As a business owner, you have many professional connections such as bankers, lawyers, accountants, and insurance agents. Your professional connections are one of the most overlooked sources that can provide you with valuable advice, additional connections, and act as currency when it comes to making network deposits.
One of the most overlooked professional connections that every business owner should be sure to cultivate, especially if the business serves other businesses, is with their business bankers.
Unfortunately, most business owners see their banker as someone who can only negatively affect their business or someone that just provides a service and not as a key contact with whom they should create a deeper and more personal and professional connection.
What many business owners forget is that their business bankers work with other businesses. Many of these businesses could likely use the products or services that your business offers. Therefore, business bankers can become a valuable source of business referrals. More importantly, a business banker will know the financial situation of any business they referred. A business banker that wants to maintain a personal or professional connection with you would never refer a prospect that they feel would be a bad contact for your business.
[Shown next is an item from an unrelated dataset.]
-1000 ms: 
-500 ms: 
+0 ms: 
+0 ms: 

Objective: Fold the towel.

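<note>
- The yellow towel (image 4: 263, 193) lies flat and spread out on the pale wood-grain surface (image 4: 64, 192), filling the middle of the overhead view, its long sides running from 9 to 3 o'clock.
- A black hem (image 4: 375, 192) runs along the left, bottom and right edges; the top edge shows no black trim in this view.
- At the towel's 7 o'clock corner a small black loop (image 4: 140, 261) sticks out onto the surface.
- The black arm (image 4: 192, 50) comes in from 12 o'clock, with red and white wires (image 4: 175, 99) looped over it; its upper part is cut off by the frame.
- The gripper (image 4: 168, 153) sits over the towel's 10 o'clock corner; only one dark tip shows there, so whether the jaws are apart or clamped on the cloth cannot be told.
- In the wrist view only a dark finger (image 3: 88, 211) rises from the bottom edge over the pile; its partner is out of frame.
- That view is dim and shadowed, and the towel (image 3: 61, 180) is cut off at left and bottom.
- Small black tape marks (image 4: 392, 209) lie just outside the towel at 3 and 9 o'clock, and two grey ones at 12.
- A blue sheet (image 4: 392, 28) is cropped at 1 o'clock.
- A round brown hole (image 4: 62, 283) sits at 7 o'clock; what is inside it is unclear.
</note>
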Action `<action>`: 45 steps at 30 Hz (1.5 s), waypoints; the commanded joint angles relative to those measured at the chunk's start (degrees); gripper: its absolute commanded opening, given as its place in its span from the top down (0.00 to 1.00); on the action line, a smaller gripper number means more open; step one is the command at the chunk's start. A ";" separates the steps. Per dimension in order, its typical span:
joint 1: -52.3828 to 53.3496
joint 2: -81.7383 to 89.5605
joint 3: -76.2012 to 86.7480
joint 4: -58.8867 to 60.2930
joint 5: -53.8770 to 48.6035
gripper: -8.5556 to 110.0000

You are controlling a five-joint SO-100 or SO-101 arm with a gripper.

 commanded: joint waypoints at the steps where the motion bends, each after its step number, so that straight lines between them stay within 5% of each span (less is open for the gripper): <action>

Most business owners meet with their bankers only when they request a meeting. Rather than wait for your business banker to ask you to lunch, take the initiative and ask your business banker to lunch. Tell them you want to discuss the current and future state of your business. Rather than have your business banker ask you for your financial information, take the initiative and proactively provide them regularly to maintain the relationship. If you make their job easier, you will be more memorable, and they will be more forthcoming with information that may help you and your business. Some of my most valuable connections were referrals from my business bankers.
Just like bankers, your lawyer, accountant, and business insurance agent also know lots of potential business prospects. Unfortunately, most business owners ignore their professional connections since, like the banker, they too often just see them as vendors and not potential connectors.
What do you know about your professional connections outside of their business role? To create a deeper and more personal relationship, spend some time doing a little research. Look them up on Reference USA Lifestyle Database to learn more about how they spend their money. Check out their social media profiles such as Facebook, Instagram, and of course LinkedIn. Google their name to see what comes up. Today, you can learn a lot about other people through the Internet but few people care enough to learn anything personal about their professional connections.
For example, when I looked up my wealth management banker Karl Schwinck for an upcoming meeting, I discovered that he plays shortstop for a local senior men’s baseball league. While I always knew he was a major baseball fan since he often shared on his bucket list that he wanted to watch a baseball game in every major league ballpark, I never knew that he also played baseball.
Make sure you know if your professional connections are married, have children or pets. You want to look for anything that overlaps your interests with theirs so you can be relatable and more memorable during conversations.
H2 Network Deposits
One of the best ways to create value for your professional connections, so that they return the favor and help you, is to make network deposits.
If you can get several of your professional contacts to sit down for a lunch and discuss the present and future state of your business, it will not only allow each of your contacts to interact and brainstorm solutions for your business, but it will also create a fertile environment for your professional connections to make new and valuable professional connections of their own. These types of network deposits will eventually come back to you.
The undisputed master of network deposits and the person that introduced me to most of my current professional connections was Dan Nowels, my insurance agent. Every six months or so, he would invite me to lunch. When I showed up at our lunch appointment he was never alone. He always had someone that provided some type of business or professional services, such as a bookkeeper, CPA, banker, or lawyer.
Once seated, Dan would begin by introducing me and my business to the other person, making sure to stroke my ego and making me seem very valuable to the other party. Not only was Dan making network deposits into my account, but he was giving his guest reasons to include me in their shortlist of professional contacts as well. After what was always a wonderful introduction, Dan’s guest would ask me questions about my business so that they could see if there was any way they could help me directly or through an introduction to another party. In nearly every situation, Dan’s guest was so helpful that I asked them if they would consider accepting me as a new client.
Your professional connections should be considered as business assets. Not only are they someone that you should spend time and energy to get to know so you can mine them for quality leads, but the connections are something you can trade to create network deposits for others that will frequently come back in ways you unanticipated.
Are you taking advantage of your professional connections?